THE DATA:
************

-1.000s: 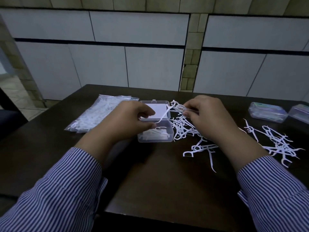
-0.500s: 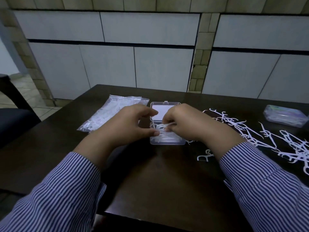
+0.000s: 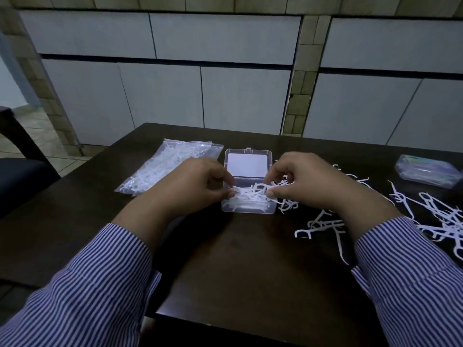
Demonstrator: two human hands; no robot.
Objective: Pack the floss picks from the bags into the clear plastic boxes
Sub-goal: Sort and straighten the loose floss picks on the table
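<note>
Seemingly the floss picks (image 3: 253,196) would handle as almost weightless bits of thin, springy plastic, each with a forked head and a pointed tail that hooks its neighbours; the safest hold looked to be a pinch on the straight handles, taken several at a time, never on the thread end.

From the head camera, the only view, the open clear box (image 3: 248,209) sat at mid-table on the dark wooden table (image 3: 238,259), its lid lying flat behind it. A tangle of picks lay in and over the tray. The left hand (image 3: 198,186) had thumb and forefinger closed on the picks at the tray's left edge; the right hand (image 3: 308,181) had its fingertips pinched on picks at the right edge. The box was smooth, hard and glossy, so likely to slide if pushed.

Left of the box lay a crinkled, limp bag (image 3: 165,169) full of picks. Loose picks (image 3: 438,219) were strewn to the right, with a closed box (image 3: 428,171) beyond them. Both sleeves were striped cloth.
</note>
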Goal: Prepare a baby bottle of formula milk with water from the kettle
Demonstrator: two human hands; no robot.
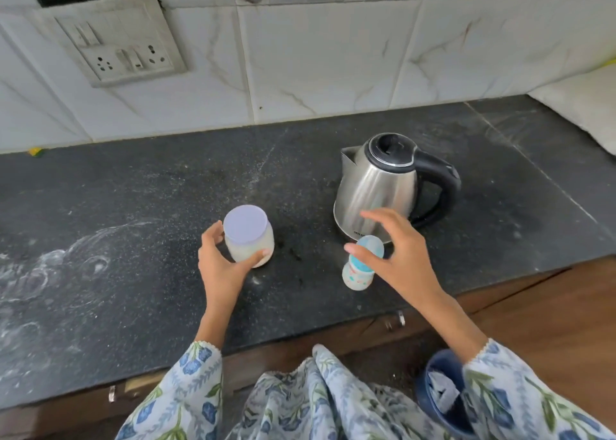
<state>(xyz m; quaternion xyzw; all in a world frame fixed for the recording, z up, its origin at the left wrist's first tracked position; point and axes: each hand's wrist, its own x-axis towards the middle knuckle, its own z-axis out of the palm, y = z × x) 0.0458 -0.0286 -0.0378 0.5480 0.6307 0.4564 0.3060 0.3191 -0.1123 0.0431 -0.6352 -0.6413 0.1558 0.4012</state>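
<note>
From the head view, the left hand (221, 266) is curled around a squat jar (249, 237) with a pale lilac lid, thumb on the near side and fingers round the far side, the jar standing on the dark stone counter (133, 206) about midway between its wall edge and its front edge. The right hand (396, 253) hangs over the baby bottle (360, 266) with fingers spread and loose, gripping nothing; whether a fingertip touches the cap I cannot tell. The bottle stands close to the counter's front edge, just in front of the steel kettle (380, 186), which sits lid down, spout toward the wall.

The main risk, as I judge it, is the bottle: small, narrow-based and near the front edge, so a glancing touch from the open hand could tip it off. The kettle's body, possibly hot, is right behind those fingers.

The bottle is short, translucent white with small coloured prints, topped by a light blue collar and clear dome cap; it looks empty.
</note>
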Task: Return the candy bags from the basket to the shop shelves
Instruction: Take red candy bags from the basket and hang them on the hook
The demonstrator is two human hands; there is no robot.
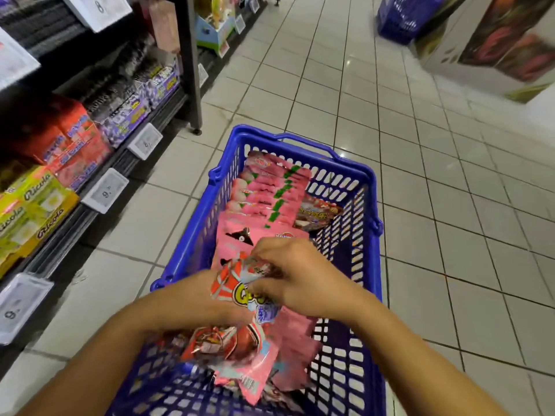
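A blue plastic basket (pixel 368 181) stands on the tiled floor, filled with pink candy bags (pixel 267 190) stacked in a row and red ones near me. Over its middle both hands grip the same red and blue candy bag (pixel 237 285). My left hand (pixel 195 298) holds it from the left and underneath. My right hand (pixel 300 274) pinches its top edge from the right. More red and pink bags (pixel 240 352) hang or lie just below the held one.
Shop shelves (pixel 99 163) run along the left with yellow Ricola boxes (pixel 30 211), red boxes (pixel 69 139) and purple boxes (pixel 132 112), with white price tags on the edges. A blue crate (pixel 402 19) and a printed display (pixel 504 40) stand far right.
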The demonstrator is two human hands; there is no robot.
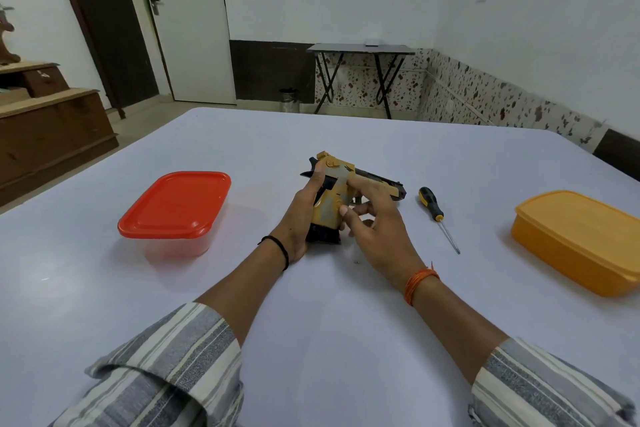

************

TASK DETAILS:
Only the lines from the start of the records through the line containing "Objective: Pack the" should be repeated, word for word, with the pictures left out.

YOUR RESPONSE:
-1.000s: 
-0.500s: 
+0.000s: 
Demonstrator: two human hands; no robot.
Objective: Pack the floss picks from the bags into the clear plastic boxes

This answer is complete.